Depuis février 2019, l’Algérie connait un véritable processus révolutionnaire. Des millions de personnes de toutes catégories sociales sont descendus dans la rue pour exiger le changement du régime. Certes nous assistons à un mouvement populaire, c’est -à-dire interclassiste, les masses paupérisées représentent le lot le plus important, les plus mobilisés et le plus radical. Les mots d’ordre et les chants lors des grandes marches du peuple en lutte expriment amplement ce désir profond de mettre un terme au « Bouteflikisme », symbole d’autoritarisme, de mépris, de HOGRA et de prédation. Il exprime aussi cette volonté d’en finir avec ce long processus de remise en cause de la souveraineté populaire, du système des privilèges et de soumission à l’impérialisme.
De la question démocratique
Les forces sociales et politiques qui animent le mouvement populaire depuis février 2019 parlent d’objectifs de la révolution en cours, proposent des feuilles de route et des solutions politiques à court terme, sans pour autant répondre favorablement et clairement, aux aspirations démocratiques et sociales du peuple d’en bas.
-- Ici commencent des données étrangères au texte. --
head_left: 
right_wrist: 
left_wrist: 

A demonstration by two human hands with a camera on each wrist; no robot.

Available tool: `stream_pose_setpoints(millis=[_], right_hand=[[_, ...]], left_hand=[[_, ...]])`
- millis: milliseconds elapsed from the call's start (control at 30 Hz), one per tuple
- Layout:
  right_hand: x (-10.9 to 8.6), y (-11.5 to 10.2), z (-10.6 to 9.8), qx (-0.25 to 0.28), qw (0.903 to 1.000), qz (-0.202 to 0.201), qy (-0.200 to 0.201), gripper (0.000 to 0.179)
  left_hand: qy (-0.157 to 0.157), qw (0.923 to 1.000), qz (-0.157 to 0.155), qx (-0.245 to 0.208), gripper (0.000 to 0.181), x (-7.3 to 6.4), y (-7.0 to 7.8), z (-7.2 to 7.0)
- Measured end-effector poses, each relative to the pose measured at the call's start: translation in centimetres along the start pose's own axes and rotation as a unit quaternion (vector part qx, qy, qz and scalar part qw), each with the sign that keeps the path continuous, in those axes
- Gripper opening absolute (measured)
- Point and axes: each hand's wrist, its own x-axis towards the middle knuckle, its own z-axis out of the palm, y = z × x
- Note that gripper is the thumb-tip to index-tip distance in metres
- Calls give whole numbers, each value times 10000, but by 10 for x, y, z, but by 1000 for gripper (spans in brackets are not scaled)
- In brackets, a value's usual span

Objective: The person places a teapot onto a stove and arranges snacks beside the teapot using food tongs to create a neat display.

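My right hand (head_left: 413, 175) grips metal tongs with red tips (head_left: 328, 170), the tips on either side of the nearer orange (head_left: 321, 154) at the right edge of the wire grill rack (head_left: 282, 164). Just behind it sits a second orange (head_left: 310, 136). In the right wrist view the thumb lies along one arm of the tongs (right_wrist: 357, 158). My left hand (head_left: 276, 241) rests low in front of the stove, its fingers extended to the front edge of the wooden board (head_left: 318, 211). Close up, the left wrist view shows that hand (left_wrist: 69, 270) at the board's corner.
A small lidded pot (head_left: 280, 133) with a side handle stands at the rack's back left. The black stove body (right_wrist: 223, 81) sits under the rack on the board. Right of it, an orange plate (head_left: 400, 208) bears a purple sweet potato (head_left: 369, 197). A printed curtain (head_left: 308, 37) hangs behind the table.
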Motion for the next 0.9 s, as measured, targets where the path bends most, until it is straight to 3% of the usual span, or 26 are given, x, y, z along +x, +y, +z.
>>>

Des réponses en mesure de satisfaire concrètement l’ensemble des frustrations sociales d’un peuple paupérisé par les politiques libérales et bureaucratiques de ce régime depuis notre indépendance nationale.
La question de la démocratie radicale et de la souveraineté populaire demeure la revendication principale des masses en lutte qui veulent se réapproprier le destin national. Des hommes et des femmes qui veulent construire une véritable démocratie populaire dans leur pays où ils seront associés réellement à toutes les décisions politiques qui les concernent de près ou de « loin ». Construire une démocratie où la décision n’est pas l’apanage « d’experts », de bureaucrates ou des « professionnels » de la politique. Une démocratie où le peuple a le droit de révoquer ses éluEs et le droit de contrôle sur toutes les institutions de la république y compris sécuritaire. La véritable citoyenneté exige que la démocratie ne s’arrête pas devant les portes des usines, des administrations et des universités. Le peuple a le droit de regard et de contrôle sur les entreprises et les institutions de formation, les salariéEs ont le droit de s’organiser comme ils le souhaitent, y compris dans le secteur privé qui refuse à ce jour qu’ils s’organisent. La démocratie ne doit pas être un droit formel, mais une pratique à tous les niveaux politiques et secteurs d’activités.
De la question sociale
La question sociale, les conditions de subsistance et de vie des citoyens est aussi au cœur de ce processus révolutionnaire, même si cette question est presque occultée par la majorité des analystes et des médias. Elle a été un signe avant-coureur de ce processus révolutionnaire à travers les différents mouvements sociaux antérieurs au 19 février 2019, notamment les grèves sectorielles, le mouvement du sud du pays (chômeurEs et gaz de schiste ) et le rejet des lois de finances de 2017 et 2019, pour en citer que ces cas-là. Certains acteurs du Hirak commettent une erreur monumentale en opposant la question sociale aux questions démocratiques. En occultant la question sociale, ils tournent le dos à ceux qui ont contesté la nouvelle loi de finances, la loi sur les hydrocarbures et les tentatives de remise en cause de nos retraites. Ils tournent le dos à ces millions de travailleurEs et chômeurEs qui vivent depuis des années dans la précarité la plus totale. Ils tournent le dos à ces millions de sans logis, mal soignés, victimes de la déperdition scolaire, à ces victimes des inégalités spatiales et régionales, à ces millions de personnes victimes du modèle de développement libéral et prédateur. Pourtant, ils sont le fer de lance de ce Hirak populaire. La révolution c’est le changement des rapports socio-économiques dominants, à savoir le modèle libéral, oligarchique et soumis aux appétits prédateurs du marché mondial. Notre révolution doit œuvrer à déraciner les sources politico-économiques de notre sous-développement.
La révolution par qui et pour qui ?
Notre Hirak populaire, comme son nom l’indique, doit s’appuyer essentiellement sur ces forces sociales paupérisées au long de ces 40 dernières années de libéralisme prédateur qui a ruiné notre économie et clochardisé des pans entiers de notre société. Elles représentent les forces les plus saines de notre société car elles ont tout à gagner du changement. Elles sont les forces les plus radicales, car elles n’ont rien à perdre contrairement aux couches parasitaires, soi-disant productrices de richesses. Ces forces précarisées sont plus autonomes par rapport aux intérêts étrangers capitalistes, car leurs intérêts immédiats ne sont pas liés à ceux du capital mondial. La révolution doit se faire au profit des hommes et des femmes d’en bas.